--- About this exercise ---
A verbatim copy of the entries is the required answer.

Extracted records
_____

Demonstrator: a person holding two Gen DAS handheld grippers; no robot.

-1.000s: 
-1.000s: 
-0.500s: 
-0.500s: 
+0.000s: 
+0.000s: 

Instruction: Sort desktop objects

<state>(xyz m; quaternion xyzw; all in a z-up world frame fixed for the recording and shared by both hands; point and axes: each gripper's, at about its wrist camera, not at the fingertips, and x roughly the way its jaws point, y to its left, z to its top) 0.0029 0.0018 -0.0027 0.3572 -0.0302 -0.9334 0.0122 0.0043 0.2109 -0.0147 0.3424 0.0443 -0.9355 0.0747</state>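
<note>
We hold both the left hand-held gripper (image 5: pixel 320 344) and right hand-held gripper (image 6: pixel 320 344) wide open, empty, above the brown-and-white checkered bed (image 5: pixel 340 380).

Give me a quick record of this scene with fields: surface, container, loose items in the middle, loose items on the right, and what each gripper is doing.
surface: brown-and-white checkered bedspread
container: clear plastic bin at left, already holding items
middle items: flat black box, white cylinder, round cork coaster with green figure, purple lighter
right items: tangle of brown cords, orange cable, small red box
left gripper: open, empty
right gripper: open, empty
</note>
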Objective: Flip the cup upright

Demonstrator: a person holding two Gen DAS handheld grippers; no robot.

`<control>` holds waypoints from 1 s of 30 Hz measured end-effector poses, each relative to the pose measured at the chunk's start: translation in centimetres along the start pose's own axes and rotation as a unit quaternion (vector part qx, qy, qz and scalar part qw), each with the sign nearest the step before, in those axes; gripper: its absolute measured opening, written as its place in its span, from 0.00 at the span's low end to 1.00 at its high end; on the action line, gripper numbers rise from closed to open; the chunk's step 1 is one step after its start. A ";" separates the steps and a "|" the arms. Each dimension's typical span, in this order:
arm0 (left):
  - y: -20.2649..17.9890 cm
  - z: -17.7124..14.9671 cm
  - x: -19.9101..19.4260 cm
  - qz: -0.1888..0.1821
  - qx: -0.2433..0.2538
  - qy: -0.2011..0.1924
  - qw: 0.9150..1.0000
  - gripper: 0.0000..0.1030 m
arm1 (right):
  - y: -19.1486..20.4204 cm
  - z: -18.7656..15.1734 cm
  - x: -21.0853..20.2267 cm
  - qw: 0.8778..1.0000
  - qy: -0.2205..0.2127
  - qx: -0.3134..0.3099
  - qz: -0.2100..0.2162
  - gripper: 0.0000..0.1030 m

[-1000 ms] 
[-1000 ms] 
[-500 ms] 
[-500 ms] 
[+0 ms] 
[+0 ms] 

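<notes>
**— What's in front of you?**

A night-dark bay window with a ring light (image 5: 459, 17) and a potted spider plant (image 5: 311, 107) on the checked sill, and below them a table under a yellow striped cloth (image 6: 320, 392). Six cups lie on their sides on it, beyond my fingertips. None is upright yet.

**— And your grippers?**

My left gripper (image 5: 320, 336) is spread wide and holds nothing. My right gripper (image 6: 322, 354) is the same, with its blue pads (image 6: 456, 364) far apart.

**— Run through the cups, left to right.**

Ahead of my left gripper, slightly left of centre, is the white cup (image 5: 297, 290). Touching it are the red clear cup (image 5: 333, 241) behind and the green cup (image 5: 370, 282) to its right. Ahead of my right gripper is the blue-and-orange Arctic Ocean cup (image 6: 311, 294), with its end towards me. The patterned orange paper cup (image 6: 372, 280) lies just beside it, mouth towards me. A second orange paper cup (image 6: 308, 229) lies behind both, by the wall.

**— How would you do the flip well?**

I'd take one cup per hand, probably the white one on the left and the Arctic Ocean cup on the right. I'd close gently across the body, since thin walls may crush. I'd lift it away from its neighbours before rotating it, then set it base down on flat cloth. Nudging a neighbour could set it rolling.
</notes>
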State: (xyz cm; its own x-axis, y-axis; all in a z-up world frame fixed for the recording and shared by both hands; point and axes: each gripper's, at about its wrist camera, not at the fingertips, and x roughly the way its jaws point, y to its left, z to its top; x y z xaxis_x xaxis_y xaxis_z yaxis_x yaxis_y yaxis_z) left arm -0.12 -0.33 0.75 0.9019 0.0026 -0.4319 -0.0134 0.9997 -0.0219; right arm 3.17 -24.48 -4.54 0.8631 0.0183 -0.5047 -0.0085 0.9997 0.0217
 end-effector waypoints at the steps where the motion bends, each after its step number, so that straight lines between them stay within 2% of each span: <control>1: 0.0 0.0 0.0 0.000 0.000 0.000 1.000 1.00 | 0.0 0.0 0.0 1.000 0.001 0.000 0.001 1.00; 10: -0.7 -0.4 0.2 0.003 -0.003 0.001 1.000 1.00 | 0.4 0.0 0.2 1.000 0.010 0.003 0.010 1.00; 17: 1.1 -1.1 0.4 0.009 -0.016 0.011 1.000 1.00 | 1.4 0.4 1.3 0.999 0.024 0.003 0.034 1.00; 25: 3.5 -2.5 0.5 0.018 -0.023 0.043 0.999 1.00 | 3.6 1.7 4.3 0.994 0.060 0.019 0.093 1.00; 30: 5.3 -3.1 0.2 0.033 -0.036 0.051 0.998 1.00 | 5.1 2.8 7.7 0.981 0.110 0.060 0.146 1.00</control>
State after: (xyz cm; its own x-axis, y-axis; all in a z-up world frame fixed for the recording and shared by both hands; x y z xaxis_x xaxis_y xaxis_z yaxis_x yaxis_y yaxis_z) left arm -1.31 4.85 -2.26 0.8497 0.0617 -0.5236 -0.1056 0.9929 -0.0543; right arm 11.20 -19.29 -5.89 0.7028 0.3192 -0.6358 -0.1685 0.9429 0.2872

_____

--- Result of the exercise ---
Demonstrator: a person holding two Gen DAS handheld grippers; no robot.

-1.000s: 
-1.000s: 
-0.500s: 
-0.500s: 
+0.000s: 
+0.000s: 

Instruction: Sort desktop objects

<state>(xyz m; quaternion xyzw; all in a z-up world frame fixed for the recording and shared by both hands; point and axes: each gripper's, at about its wrist camera, not at the fingertips, and x roughly the way its jaws point, y to its left, z to its top) 0.0029 0.0018 -0.0027 0.3572 -0.0302 -0.9334 0.0122 0.0043 0.2109 -0.0147 0.3424 0.0443 -0.9355 0.0747</state>
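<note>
We hold both the left hand-held gripper (image 5: pixel 320 344) and right hand-held gripper (image 6: pixel 320 344) wide open, empty, above the brown-and-white checkered bed (image 5: pixel 340 380).

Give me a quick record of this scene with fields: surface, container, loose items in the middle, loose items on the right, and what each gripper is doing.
surface: brown-and-white checkered bedspread
container: clear plastic bin at left, already holding items
middle items: flat black box, white cylinder, round cork coaster with green figure, purple lighter
right items: tangle of brown cords, orange cable, small red box
left gripper: open, empty
right gripper: open, empty
</note>
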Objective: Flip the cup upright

Demonstrator: a person holding two Gen DAS handheld grippers; no robot.

`<control>` holds waypoints from 1 s of 30 Hz measured end-effector poses, each relative to the pose measured at the chunk's start: translation in centimetres along the start pose's own axes and rotation as a unit quaternion (vector part qx, qy, qz and scalar part qw), each with the sign nearest the step before, in those axes; gripper: its absolute measured opening, written as its place in its span, from 0.00 at the span's low end to 1.00 at its high end; on the action line, gripper numbers rise from closed to open; the chunk's step 1 is one step after its start. A ";" separates the steps and a "|" the arms. Each dimension's typical span, in this order:
arm0 (left):
  - y: -20.2649..17.9890 cm
  - z: -17.7124..14.9671 cm
  - x: -19.9101..19.4260 cm
  - qz: -0.1888..0.1821
  - qx: -0.2433..0.2538
  - qy: -0.2011..0.1924
  - qw: 0.9150..1.0000
  - gripper: 0.0000..0.1030 m
arm1 (right):
  - y: -19.1486..20.4204 cm
  - z: -18.7656..15.1734 cm
  - x: -21.0853..20.2267 cm
  - qw: 0.8778..1.0000
  - qy: -0.2205..0.2127
  - qx: -0.3134..0.3099
  - qz: -0.2100..0.2162
  - gripper: 0.0000..0.1030 m

[-1000 ms] 
[-1000 ms] 
[-500 ms] 
[-500 ms] 
[+0 ms] 
[+0 ms] 

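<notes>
**— What's in front of you?**

A night-dark bay window with a ring light (image 5: 459, 17) and a potted spider plant (image 5: 311, 107) on the checked sill, and below them a table under a yellow striped cloth (image 6: 320, 392). Six cups lie on their sides on it, beyond my fingertips. None is upright yet.

**— And your grippers?**

My left gripper (image 5: 320, 336) is spread wide and holds nothing. My right gripper (image 6: 322, 354) is the same, with its blue pads (image 6: 456, 364) far apart.

**— Run through the cups, left to right.**

Ahead of my left gripper, slightly left of centre, is the white cup (image 5: 297, 290). Touching it are the red clear cup (image 5: 333, 241) behind and the green cup (image 5: 370, 282) to its right. Ahead of my right gripper is the blue-and-orange Arctic Ocean cup (image 6: 311, 294), with its end towards me. The patterned orange paper cup (image 6: 372, 280) lies just beside it, mouth towards me. A second orange paper cup (image 6: 308, 229) lies behind both, by the wall.

**— How would you do the flip well?**

I'd take one cup per hand, probably the white one on the left and the Arctic Ocean cup on the right. I'd close gently across the body, since thin walls may crush. I'd lift it away from its neighbours before rotating it, then set it base down on flat cloth. Nudging a neighbour could set it rolling.
</notes>
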State: (xyz cm; its own x-axis, y-axis; all in a z-up world frame fixed for the recording and shared by both hands; point and axes: each gripper's, at about its wrist camera, not at the fingertips, and x roughly the way its jaws point, y to its left, z to its top; x y z xaxis_x xaxis_y xaxis_z yaxis_x yaxis_y yaxis_z) left arm -0.12 -0.33 0.75 0.9019 0.0026 -0.4319 -0.0134 0.9997 -0.0219; right arm 3.17 -24.48 -4.54 0.8631 0.0183 -0.5047 -0.0085 0.9997 0.0217
 end-effector waypoints at the steps where the motion bends, each after its step number, so that straight lines between them stay within 2% of each span: <control>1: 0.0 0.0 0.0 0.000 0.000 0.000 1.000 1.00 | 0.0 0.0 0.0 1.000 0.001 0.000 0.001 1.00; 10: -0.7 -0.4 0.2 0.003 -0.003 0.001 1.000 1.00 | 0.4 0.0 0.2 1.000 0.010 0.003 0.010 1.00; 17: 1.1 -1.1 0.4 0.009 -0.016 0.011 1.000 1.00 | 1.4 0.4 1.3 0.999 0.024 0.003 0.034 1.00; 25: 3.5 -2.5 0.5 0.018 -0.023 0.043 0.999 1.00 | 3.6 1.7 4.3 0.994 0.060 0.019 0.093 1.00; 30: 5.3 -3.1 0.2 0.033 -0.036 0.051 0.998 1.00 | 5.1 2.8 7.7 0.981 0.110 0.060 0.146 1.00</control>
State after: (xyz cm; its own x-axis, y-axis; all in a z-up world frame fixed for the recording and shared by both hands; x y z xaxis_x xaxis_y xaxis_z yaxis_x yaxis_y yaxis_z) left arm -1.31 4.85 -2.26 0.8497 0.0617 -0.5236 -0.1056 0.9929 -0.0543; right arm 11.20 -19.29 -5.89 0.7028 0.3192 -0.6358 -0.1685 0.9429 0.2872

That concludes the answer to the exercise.